▶ **EXERCISE AIM**
Your result will be the set of lines with "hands", copied from the material below.

STORED DATA: Begin

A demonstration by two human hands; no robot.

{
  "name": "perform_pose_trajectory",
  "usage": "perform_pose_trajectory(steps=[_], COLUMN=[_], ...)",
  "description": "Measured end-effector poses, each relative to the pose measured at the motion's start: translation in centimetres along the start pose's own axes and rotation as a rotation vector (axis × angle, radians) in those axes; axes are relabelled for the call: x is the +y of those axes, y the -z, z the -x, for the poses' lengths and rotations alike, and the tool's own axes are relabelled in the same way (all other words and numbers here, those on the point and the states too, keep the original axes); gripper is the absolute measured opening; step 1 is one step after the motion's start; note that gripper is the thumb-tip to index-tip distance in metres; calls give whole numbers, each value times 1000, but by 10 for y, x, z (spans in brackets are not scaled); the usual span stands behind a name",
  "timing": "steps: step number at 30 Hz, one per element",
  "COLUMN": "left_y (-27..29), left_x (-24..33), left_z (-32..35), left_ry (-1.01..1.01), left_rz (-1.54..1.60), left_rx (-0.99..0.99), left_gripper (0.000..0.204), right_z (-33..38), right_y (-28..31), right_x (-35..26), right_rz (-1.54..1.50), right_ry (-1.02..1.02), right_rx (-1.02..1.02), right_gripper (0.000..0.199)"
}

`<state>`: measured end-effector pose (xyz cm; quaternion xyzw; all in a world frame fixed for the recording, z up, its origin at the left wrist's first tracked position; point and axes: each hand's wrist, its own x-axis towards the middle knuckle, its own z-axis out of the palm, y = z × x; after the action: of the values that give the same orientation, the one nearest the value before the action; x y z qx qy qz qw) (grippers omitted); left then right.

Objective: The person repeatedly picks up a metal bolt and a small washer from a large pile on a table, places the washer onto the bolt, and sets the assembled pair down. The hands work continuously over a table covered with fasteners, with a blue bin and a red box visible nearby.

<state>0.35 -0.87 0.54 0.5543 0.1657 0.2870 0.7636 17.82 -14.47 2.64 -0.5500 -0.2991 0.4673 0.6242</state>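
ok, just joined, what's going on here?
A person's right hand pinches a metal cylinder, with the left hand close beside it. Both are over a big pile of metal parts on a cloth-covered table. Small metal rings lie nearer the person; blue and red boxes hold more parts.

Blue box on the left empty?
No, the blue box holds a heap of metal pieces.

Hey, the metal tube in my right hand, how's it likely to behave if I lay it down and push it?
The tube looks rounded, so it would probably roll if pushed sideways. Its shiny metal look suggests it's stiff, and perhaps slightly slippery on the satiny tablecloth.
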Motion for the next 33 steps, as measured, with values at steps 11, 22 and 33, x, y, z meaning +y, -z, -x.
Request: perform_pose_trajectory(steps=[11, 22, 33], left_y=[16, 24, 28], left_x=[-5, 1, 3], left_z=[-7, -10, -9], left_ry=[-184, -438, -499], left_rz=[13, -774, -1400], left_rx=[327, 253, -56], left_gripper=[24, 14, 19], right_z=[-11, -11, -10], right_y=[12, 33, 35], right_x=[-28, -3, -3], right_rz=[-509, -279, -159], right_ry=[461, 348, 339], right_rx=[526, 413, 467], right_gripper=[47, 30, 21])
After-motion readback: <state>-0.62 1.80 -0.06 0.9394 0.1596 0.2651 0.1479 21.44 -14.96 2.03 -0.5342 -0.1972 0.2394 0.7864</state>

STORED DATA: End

▶ **TASK SOLUTION**
A demonstration by two human hands; no robot.
Objective: The person repeatedly picks up a metal bolt and a small washer from a large pile on a table, places the washer onto the bolt, and sets the assembled pair down. The hands work continuously over a table covered with fasteners, with a blue bin and a red box visible nearby.

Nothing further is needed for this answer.